Description of the task: Return the records below exactly, leaving nothing out.

Stored entries:
⁂

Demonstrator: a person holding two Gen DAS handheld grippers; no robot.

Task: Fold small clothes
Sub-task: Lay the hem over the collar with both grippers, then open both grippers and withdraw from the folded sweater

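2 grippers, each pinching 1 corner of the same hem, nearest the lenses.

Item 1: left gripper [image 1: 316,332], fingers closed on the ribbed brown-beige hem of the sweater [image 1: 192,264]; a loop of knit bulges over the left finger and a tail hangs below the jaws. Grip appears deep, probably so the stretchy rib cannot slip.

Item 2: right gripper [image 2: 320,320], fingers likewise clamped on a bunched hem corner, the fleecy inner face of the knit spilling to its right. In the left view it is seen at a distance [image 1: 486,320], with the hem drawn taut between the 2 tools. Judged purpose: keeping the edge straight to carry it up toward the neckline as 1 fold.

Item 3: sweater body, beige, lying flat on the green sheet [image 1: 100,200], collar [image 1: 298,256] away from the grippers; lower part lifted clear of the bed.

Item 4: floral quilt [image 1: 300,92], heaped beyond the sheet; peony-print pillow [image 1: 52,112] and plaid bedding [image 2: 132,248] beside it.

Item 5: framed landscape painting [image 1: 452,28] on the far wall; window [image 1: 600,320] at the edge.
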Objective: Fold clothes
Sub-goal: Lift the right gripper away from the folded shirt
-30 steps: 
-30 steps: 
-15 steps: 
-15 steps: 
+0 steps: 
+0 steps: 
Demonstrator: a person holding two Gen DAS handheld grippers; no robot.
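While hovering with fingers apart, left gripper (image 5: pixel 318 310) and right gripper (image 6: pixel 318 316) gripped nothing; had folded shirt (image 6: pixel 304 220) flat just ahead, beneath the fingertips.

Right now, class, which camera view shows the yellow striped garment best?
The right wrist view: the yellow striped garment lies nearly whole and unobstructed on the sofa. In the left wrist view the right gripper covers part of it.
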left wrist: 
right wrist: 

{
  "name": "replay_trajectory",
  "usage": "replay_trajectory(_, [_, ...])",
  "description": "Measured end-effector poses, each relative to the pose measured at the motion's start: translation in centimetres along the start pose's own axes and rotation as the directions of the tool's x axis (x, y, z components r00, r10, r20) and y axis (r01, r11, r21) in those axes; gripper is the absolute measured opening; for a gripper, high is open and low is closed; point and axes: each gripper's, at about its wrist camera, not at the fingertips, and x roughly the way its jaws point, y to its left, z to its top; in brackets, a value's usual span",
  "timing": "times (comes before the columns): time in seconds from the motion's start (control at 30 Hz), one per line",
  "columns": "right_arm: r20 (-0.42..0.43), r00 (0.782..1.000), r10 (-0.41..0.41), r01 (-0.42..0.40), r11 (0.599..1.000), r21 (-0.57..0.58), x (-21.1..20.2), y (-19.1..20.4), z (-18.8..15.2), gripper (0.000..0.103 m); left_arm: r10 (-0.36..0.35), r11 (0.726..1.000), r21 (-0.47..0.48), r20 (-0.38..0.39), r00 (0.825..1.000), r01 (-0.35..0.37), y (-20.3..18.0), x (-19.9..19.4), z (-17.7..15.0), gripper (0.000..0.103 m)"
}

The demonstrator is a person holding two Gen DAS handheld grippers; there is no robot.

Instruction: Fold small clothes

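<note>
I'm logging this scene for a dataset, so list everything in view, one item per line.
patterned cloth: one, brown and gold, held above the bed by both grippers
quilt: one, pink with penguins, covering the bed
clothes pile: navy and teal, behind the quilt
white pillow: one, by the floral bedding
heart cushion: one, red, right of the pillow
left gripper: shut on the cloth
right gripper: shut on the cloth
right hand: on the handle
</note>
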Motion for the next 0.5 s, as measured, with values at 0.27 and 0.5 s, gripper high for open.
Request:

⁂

Task response:
Demonstrator: a person holding two Gen DAS handheld grippers; no robot.

Task: Fold small clothes
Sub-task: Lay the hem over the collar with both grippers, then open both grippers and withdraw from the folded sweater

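2 grippers, each pinching 1 corner of the same hem, nearest the lenses.

Item 1: left gripper [image 1: 316,332], fingers closed on the ribbed brown-beige hem of the sweater [image 1: 192,264]; a loop of knit bulges over the left finger and a tail hangs below the jaws. Grip appears deep, probably so the stretchy rib cannot slip.

Item 2: right gripper [image 2: 320,320], fingers likewise clamped on a bunched hem corner, the fleecy inner face of the knit spilling to its right. In the left view it is seen at a distance [image 1: 486,320], with the hem drawn taut between the 2 tools. Judged purpose: keeping the edge straight to carry it up toward the neckline as 1 fold.

Item 3: sweater body, beige, lying flat on the green sheet [image 1: 100,200], collar [image 1: 298,256] away from the grippers; lower part lifted clear of the bed.

Item 4: floral quilt [image 1: 300,92], heaped beyond the sheet; peony-print pillow [image 1: 52,112] and plaid bedding [image 2: 132,248] beside it.

Item 5: framed landscape painting [image 1: 452,28] on the far wall; window [image 1: 600,320] at the edge.
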Objective: Fold clothes
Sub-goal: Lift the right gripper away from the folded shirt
-30 steps: 
-30 steps: 
-15 steps: 
-15 steps: 
+0 steps: 
+0 steps: 
Demonstrator: a person holding two Gen DAS handheld grippers; no robot.
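While hovering with fingers apart, left gripper (image 5: pixel 318 310) and right gripper (image 6: pixel 318 316) gripped nothing; had folded shirt (image 6: pixel 304 220) flat just ahead, beneath the fingertips.

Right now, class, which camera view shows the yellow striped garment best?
The right wrist view: the yellow striped garment lies nearly whole and unobstructed on the sofa. In the left wrist view the right gripper covers part of it.
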left wrist: 
right wrist: 

{
  "name": "replay_trajectory",
  "usage": "replay_trajectory(_, [_, ...])",
  "description": "Measured end-effector poses, each relative to the pose measured at the motion's start: translation in centimetres along the start pose's own axes and rotation as the directions of the tool's x axis (x, y, z components r00, r10, r20) and y axis (r01, r11, r21) in those axes; gripper is the absolute measured opening; for a gripper, high is open and low is closed; point and axes: each gripper's, at about its wrist camera, not at the fingertips, and x roughly the way its jaws point, y to its left, z to its top; in brackets, a value's usual span",
  "timing": "times (comes before the columns): time in seconds from the motion's start (control at 30 Hz), one per line",
  "columns": "right_arm: r20 (-0.42..0.43), r00 (0.782..1.000), r10 (-0.41..0.41), r01 (-0.42..0.40), r11 (0.599..1.000), r21 (-0.57..0.58), x (-21.1..20.2), y (-19.1..20.4), z (-18.8..15.2), gripper (0.000..0.103 m); left_arm: r10 (-0.36..0.35), r11 (0.726..1.000), r21 (-0.47..0.48), r20 (-0.38..0.39), r00 (0.825..1.000), r01 (-0.35..0.37), y (-20.3..18.0), x (-19.9..19.4), z (-17.7..15.0), gripper (0.000..0.103 m)"
}

The demonstrator is a person holding two Gen DAS handheld grippers; there is no robot.

Instruction: Fold small clothes

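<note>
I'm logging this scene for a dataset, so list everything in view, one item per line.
patterned cloth: one, brown and gold, held above the bed by both grippers
quilt: one, pink with penguins, covering the bed
clothes pile: navy and teal, behind the quilt
white pillow: one, by the floral bedding
heart cushion: one, red, right of the pillow
left gripper: shut on the cloth
right gripper: shut on the cloth
right hand: on the handle
</note>
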Motion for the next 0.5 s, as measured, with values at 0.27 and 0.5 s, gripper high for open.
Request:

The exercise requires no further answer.